Cancer incidence is projected to rise to approximately 2 million new cases in 2025, with breast, prostate, lung, colon, and rectal cancers making up half of all diagnoses. Notable oncology pipeline updates include:

• Bemarituzumab (Amgen): First-in-class FGFR2b monoclonal antibody for stomach cancer; breakthrough therapy designation, PDUFA date: not specified.
• Camizestrant (AstraZeneca): Oral selective estrogen receptor degrader for breast cancer; fast track status, PDUFA date: not specified.
• Zimberelimab (Gilead): Injectable anti-program cell death protein 1 (anti-PD-1) monoclonal antibody targeting non-small cell lung cancer (NSCLC) and upper gastrointestinal cancers, PDUFA date: not specified.
• Dorrdaviprone (Chimerix Inc): Oral agent for recurrent HC K27M–mutant diffuse glioma (rare brain cancer); rare pediatric disease designation; PDUFA date: August 18, 2025.
• Domvanalimab (Arcus Biosciences): Injectable T-cell immunoreceptor with immunoglobulin (Ig) and immunoreceptor tyrosine-based inhibitory motif (ITIM) domains (TIGIT) (anti-TIGIT) monoclonal antibody for NSCLC and upper GI cancers, with Phase 3 data expected in 2026.
• RMC-6236 (Revolution Medicines): Oral therapy for pancreatic ductal adenocarcinoma demonstrating promising clinical activity.
• Zanzalintinib (Exelixis): Oral multi-tyrosine kinase inhibitor for colorectal and renal cell carcinomas, PDUFA target: April 3, 2025.
• Mezigdomide (Bristol Myers Squibb): Oral cereblon modulator for multiple myeloma; orphan drug designation, PDUFA date: not specified.
• Tipifarnib (Kura Oncology): Oral farnesyltransferase inhibitor for head and neck cancers; breakthrough therapy and fast track status, PDUFA date: not specified.

The Bottom Line

The specialty pharmacy pipeline entering 2025 is vibrant, with innovation spanning a broad range of therapeutic areas.

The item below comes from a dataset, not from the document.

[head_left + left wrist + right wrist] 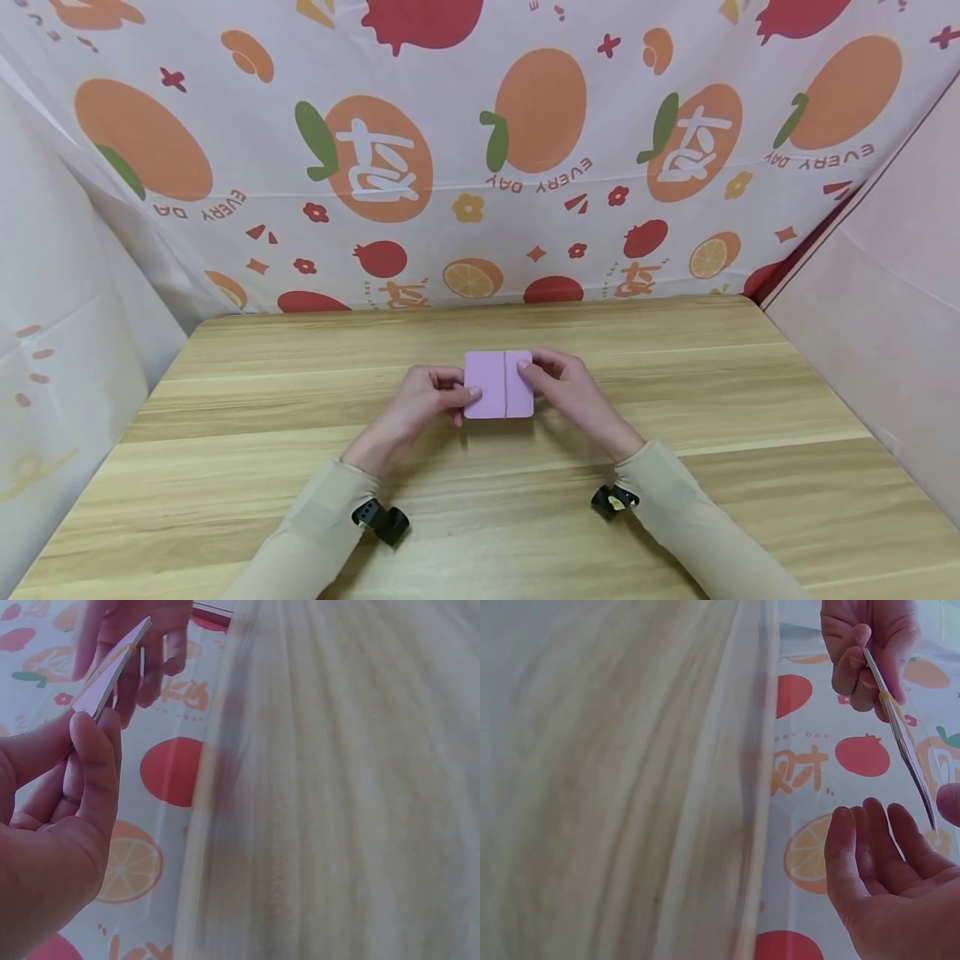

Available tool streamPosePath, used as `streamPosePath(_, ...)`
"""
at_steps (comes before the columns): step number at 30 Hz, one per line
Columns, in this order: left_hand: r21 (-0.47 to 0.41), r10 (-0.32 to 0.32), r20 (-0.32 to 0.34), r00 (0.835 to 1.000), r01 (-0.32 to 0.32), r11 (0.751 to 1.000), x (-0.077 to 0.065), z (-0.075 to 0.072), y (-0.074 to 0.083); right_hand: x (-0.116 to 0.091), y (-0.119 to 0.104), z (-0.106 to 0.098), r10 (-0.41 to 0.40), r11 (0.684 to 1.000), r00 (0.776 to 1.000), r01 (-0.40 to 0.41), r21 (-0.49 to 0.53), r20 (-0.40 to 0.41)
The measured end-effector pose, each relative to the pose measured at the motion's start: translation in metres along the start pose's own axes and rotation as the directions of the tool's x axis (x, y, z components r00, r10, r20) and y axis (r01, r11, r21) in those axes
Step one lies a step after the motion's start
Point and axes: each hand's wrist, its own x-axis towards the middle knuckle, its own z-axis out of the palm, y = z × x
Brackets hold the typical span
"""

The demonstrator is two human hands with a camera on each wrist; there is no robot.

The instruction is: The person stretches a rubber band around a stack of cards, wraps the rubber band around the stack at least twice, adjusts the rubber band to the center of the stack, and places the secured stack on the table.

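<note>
A small, flat lilac pad (486, 383) with rounded corners stands tilted up above the wooden table in the head view. A thin tan elastic band (506, 383) runs across its face, right of centre. My left hand (420, 408) pinches the pad's left edge, thumb in front and fingertips behind. My right hand (566, 387) is at the right edge, its thumb over the front face. In the right wrist view, a gap separates this right hand's loosely bent fingers (885, 851) from the pad. Edge-on, the pad (112, 679) looks thin in the left wrist view.
A light wood-grain table (480, 517) lies under both hands. Behind it hangs a white fruit-printed cloth (465, 133), with pale cloth along the left and right sides. Dark straps (381, 521) sit at the sleeved wrists.
</note>
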Motion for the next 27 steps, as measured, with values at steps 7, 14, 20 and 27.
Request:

The year ahead promises the launch of several first-in-class and best-in-class therapies, particularly in rare disease and oncology, offering payers and clinicians both opportunities and challenges as they plan for integration into clinical pathways and formularies.

Reference

McElya B. Specialty pharmacy pipeline. Presented at: Asembia 2025; April 28, 2025; Las Vegas, NV.